Your response should reproduce every line of the entries that contains the word "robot".

● ● ● ●

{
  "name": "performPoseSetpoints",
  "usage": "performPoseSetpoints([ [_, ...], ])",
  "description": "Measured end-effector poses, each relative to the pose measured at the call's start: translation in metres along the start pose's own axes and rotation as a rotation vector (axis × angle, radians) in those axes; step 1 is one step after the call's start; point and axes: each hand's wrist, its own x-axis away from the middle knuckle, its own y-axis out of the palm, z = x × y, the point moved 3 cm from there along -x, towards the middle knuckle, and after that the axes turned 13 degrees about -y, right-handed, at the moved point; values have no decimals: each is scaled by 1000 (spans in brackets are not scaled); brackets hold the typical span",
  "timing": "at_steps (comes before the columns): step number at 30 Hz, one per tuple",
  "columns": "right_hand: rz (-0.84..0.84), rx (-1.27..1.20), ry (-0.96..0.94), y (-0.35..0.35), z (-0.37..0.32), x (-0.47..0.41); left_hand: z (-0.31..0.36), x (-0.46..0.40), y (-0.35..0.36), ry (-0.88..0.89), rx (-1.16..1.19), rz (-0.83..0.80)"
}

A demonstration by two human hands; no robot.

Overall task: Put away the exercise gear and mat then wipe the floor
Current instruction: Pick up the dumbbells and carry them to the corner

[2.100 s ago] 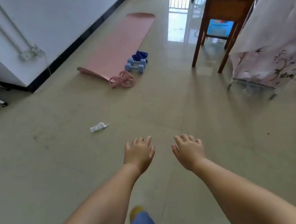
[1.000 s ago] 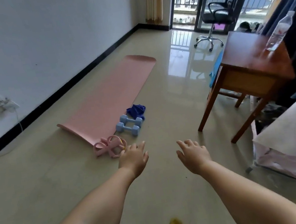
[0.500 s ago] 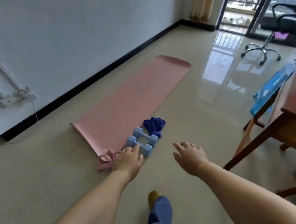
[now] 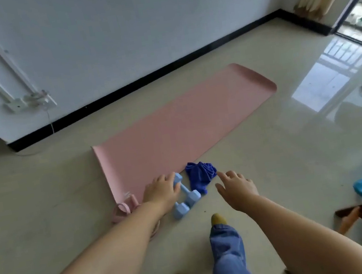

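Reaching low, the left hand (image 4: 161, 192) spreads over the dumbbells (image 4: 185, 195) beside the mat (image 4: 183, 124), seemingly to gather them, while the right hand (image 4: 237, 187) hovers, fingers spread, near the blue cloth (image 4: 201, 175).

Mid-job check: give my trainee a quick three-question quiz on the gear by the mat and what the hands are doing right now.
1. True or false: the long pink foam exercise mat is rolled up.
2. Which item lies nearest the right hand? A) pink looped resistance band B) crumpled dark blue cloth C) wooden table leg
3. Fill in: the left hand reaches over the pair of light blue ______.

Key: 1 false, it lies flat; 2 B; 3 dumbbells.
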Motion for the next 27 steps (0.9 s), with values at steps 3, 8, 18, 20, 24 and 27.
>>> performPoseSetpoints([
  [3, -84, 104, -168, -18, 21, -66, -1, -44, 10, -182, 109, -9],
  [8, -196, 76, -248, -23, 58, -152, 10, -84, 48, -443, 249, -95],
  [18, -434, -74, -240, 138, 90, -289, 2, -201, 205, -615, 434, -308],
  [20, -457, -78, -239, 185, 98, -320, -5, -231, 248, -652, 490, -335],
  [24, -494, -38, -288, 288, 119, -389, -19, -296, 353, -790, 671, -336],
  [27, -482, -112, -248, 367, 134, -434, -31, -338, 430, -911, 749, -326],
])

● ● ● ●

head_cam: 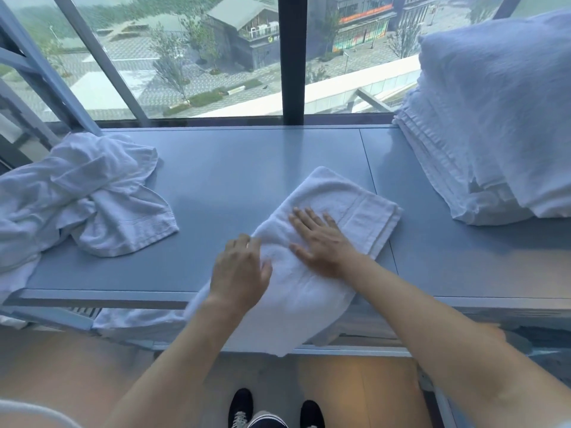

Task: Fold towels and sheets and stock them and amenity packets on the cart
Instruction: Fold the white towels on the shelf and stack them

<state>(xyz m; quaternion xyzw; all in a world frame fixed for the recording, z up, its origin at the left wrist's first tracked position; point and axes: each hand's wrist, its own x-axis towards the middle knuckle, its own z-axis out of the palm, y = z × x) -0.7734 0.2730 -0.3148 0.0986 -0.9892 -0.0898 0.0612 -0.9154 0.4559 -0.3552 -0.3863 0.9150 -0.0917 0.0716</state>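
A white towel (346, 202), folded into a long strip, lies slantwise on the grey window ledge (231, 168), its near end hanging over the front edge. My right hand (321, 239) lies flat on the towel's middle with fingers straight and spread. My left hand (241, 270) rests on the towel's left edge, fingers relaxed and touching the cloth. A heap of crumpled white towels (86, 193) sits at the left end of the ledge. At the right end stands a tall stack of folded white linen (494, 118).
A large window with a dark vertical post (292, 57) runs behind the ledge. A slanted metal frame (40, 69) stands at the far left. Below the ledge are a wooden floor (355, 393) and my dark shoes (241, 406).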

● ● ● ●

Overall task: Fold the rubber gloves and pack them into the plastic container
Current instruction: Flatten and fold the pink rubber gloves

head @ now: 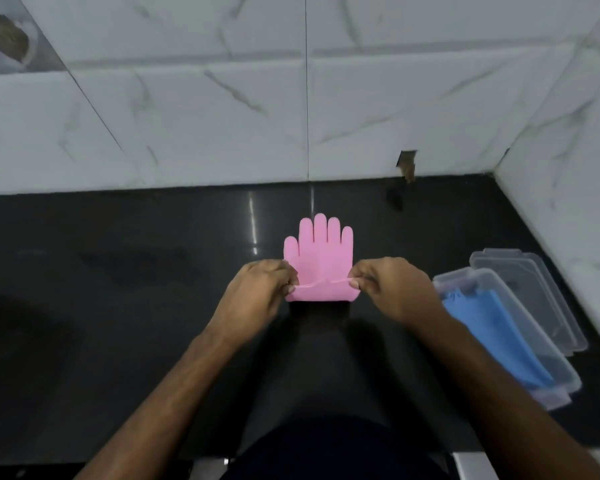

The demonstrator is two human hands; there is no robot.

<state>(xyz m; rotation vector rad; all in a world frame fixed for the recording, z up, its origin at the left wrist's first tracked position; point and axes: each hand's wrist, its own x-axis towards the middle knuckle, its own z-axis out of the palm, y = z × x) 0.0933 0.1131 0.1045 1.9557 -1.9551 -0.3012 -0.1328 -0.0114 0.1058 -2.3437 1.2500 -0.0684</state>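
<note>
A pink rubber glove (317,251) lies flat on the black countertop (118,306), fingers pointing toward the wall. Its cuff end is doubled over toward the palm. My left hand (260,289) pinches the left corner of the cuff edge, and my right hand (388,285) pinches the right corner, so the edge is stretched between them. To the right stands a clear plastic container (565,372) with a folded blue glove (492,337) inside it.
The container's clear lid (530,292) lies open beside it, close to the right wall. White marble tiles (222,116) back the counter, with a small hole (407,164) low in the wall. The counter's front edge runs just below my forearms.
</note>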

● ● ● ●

Expected answer =>
A demonstration by two human hands; no robot.
The demonstrator is two human hands; there is no robot.

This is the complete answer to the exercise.